Bahwa 'Amr bin Uqaisy dahulu memiliki harta riba pada masa jahiliyah dan ia tidak ingin masuk Islam hingga ia mengambil harta tersebut. Kemudian datang waktu perang Uhud, kemudian ia bertanya, "Dimanakah anak-anak pamanku ?" Orang-orang berkata, 'Di Uhud.' Ia berkata, "Dimanakah Fulan ?' Mereka berkata, 'Di Uhud.' Ia berkata, "Dimanakah Fulan ?" Mereka berkata, 'Di Uhud.' Kemudian ia memakai baju besinya dan menaiki kudanya kemudian ia menuju ke arah mereka. Kemudian tatkala orang-orang Muslim melihatnya mereka berkata; “Menjauhlah engkau dari kami wahai 'Amr!”. Ia berkata, 'Aku telah beriman. Kemudian ia bertempur hingga terluka, kemudian ia dibawa kepada keluarganya dalam keadaan terluka. Lalu Sa'd bin Mu'adz datang kepadanya dan berkata kepada saudarinya; tanyakan kepadanya, apakah (dia ikut berperang-red) karena fanatik terhadap kaumnya atau marah karena mereka atau marah karena Allâh ?' Ia berkata, 'Marah karena Allâh dan rasul-Nya.' Kemudian ia meninggal dan masuk surga sementera ia belum pernah melakukan satu shalatpun untuk Allâh.[HR. Abu Dawud; dihasankan oleh syaikh al-Albani]

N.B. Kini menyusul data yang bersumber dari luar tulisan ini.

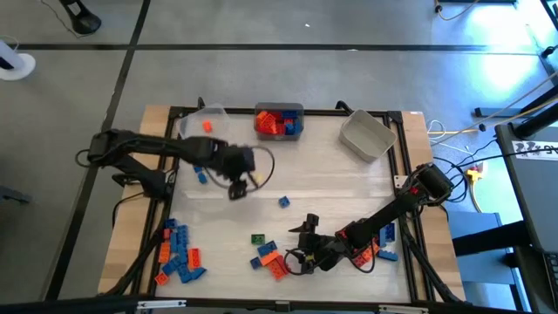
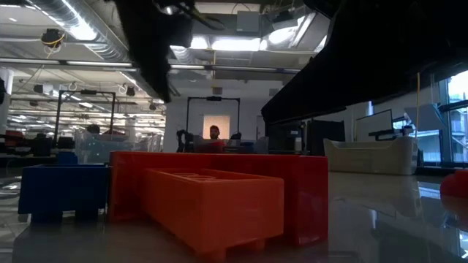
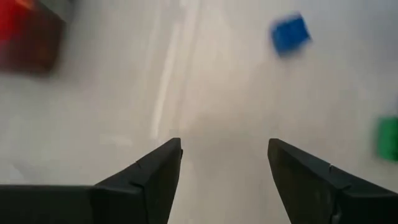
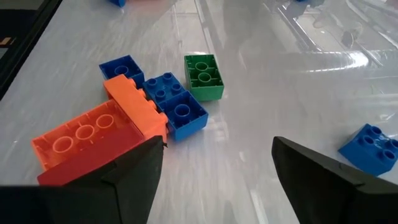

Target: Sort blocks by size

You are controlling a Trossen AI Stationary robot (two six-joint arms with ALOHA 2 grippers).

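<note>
right pincer stands wide, empty, low over the bench; the orange block lies just ahead, long axis slanting. left pincer, wide, hovers mid-bench, farther off.

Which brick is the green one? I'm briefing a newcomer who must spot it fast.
Start at the wooden table's near edge and find the small brick cluster just left of the right hand. The green brick sits at that cluster's far side, touching blue ones; it is the only green piece there.
</note>
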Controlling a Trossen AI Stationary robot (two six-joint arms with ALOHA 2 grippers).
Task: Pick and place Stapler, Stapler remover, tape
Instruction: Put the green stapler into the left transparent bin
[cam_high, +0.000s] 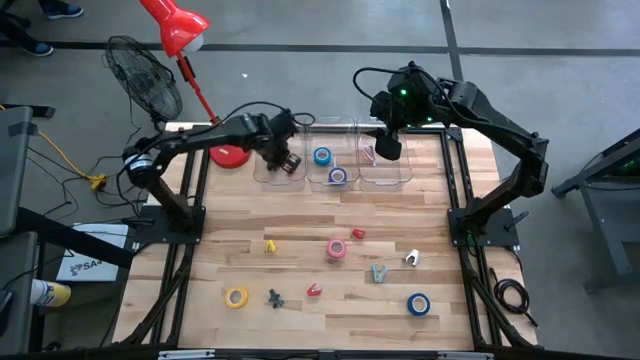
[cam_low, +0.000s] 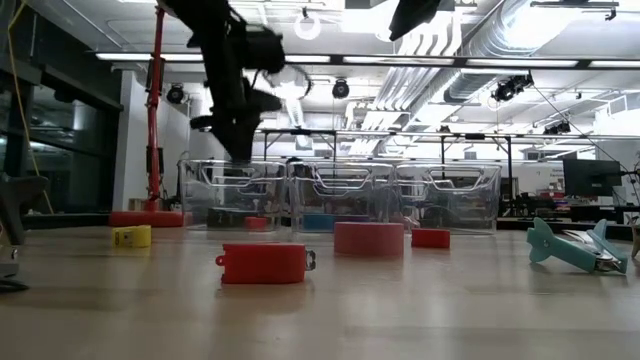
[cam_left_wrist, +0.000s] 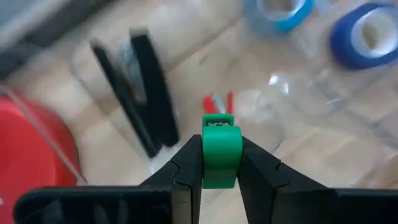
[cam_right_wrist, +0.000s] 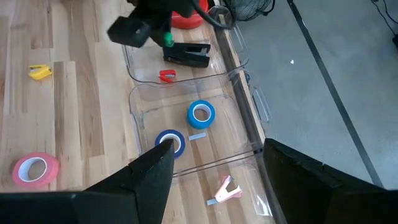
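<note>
My left gripper (cam_left_wrist: 221, 163) pinches a green staple remover (cam_left_wrist: 221, 148) above the bin (cam_right_wrist: 146, 78), black stapler (cam_left_wrist: 142, 93) beneath; my right gripper (cam_right_wrist: 214, 171) hangs open.

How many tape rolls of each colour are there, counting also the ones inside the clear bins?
Blue tape: 2
Dark blue-purple tape: 1
Pink tape: 1
Yellow tape: 1
Total: 5

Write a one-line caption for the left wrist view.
Left end effector grips a small green stapler above a clear bin holding a black stapler.
</note>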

Dengan penjelasan ini maka jelas bagi kita semua bahwa detik-detik kematian adalah waktu yang paling berbahaya dan paling penting bagi manusia dalam umurnya. Sebagian Ulama menyatakan bahwa sisa umur seorang Mukmin, tidak ternilai harganya’. Maka selayaknya manusia selalu memohon kepada Allâh Azza wa Jalla agar tetap di atas jalan yang lurus dan dianugerahkan husnul khatimah. Ini adalah peringatan dan peringatan itu bermanfaat bagi orang-orang yang beriman. Allâh Subhanahu wa Ta’ala berifrman :

سَيَذَّكَّرُ مَنْ يَخْشَىٰ﴿١٠﴾وَيَتَجَنَّبُهَا الْأَشْقَى﴿١١﴾الَّذِي يَصْلَى النَّارَ الْكُبْرَىٰ﴿١٢﴾ثُمَّ لَا يَمُوتُ فِيهَا وَلَا يَحْيَىٰ

Orang yang takut (kepada Allâh) akan mendapat pelajaran, dan orang-orang yang celaka (kafir) akan menjauhinya. (Yaitu) orang yang akan memasuki api yang besar (neraka). Kemudian dia tidak akan mati di dalamnya dan tidak (pula) hidup. [al-A’la/87:10-13]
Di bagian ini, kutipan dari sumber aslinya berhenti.